It shows what a bit of perseverance and belief can do, and it’s a nice indicator of how my fitness has improved over the last 12 months, and further back. In mid 2009 this was a route I wouldn’t have even bothered to attempt, by the end of that summer it had changed to being “worth a look” to then being something quite realistic and finally something well within my grasp. With some routes it’s nice to do them when they’re totally at your limit, with others the satisfaction can come from the journey from impossible to straightforward.
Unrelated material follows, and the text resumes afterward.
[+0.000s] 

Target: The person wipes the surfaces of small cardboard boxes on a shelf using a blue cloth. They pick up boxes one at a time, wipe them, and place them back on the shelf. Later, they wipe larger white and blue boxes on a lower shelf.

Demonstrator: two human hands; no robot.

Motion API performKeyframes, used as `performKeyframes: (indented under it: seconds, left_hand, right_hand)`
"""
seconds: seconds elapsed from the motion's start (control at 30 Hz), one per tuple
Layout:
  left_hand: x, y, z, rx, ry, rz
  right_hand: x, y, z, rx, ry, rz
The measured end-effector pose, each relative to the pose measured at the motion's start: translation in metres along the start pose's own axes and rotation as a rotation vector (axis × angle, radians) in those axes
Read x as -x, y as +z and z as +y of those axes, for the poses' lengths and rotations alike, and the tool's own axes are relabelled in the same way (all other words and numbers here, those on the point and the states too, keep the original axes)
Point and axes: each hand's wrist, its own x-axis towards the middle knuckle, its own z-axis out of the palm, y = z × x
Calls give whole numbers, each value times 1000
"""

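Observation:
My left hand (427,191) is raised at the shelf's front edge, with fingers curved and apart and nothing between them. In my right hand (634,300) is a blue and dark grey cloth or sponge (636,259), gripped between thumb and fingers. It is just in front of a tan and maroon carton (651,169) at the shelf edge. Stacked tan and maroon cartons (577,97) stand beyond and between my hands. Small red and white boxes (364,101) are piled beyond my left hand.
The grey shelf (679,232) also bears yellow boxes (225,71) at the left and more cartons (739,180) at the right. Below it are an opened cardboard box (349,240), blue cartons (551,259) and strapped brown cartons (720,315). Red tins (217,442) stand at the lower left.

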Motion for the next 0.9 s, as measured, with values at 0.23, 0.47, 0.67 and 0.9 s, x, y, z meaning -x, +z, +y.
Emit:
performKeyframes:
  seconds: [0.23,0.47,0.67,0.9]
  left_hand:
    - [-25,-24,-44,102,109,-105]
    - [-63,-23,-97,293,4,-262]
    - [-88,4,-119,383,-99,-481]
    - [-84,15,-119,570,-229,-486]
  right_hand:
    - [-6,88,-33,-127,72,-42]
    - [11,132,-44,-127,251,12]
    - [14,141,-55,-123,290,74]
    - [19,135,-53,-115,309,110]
What made the real difference here is that I’m having a bit of a purple patch with my confidence. Head games in climbing come in many forms. There’s learning to deal with exposure and height, learning to fall on lead, learning the judgment to get you out of genuinely dangerous positions. Then there are the softer skills, learning to try really hard – really believing that you can do a move, or deal with the pump, and keeping calm as a result. There’s dealing with failure – this is probably most important. In the past I’ve found it easy to get angry with myself when making silly mistakes on routes. More recently (since an accident last year) I’ve been getting angry with myself for being scared in perfectly safe positions, and not dealing with to the point that it has created a mental block to doing a route. I’ve given myself a talking to on these points and made an effort to stay calm and to see any failure as simply part of the process – in particular that a failure means I have to do the route again, and that means I’ll be gaining more fitness. A positive mental attitude like this has had other benefits, not being afraid to fail on a move loosens you up, I use my feet better, my body positioning improves and I climb more fluidly. It’s a feedback effect too, by feeling looser and calmer and climbing fluidly that makes me calmer and more confident. Let’s hope it continues!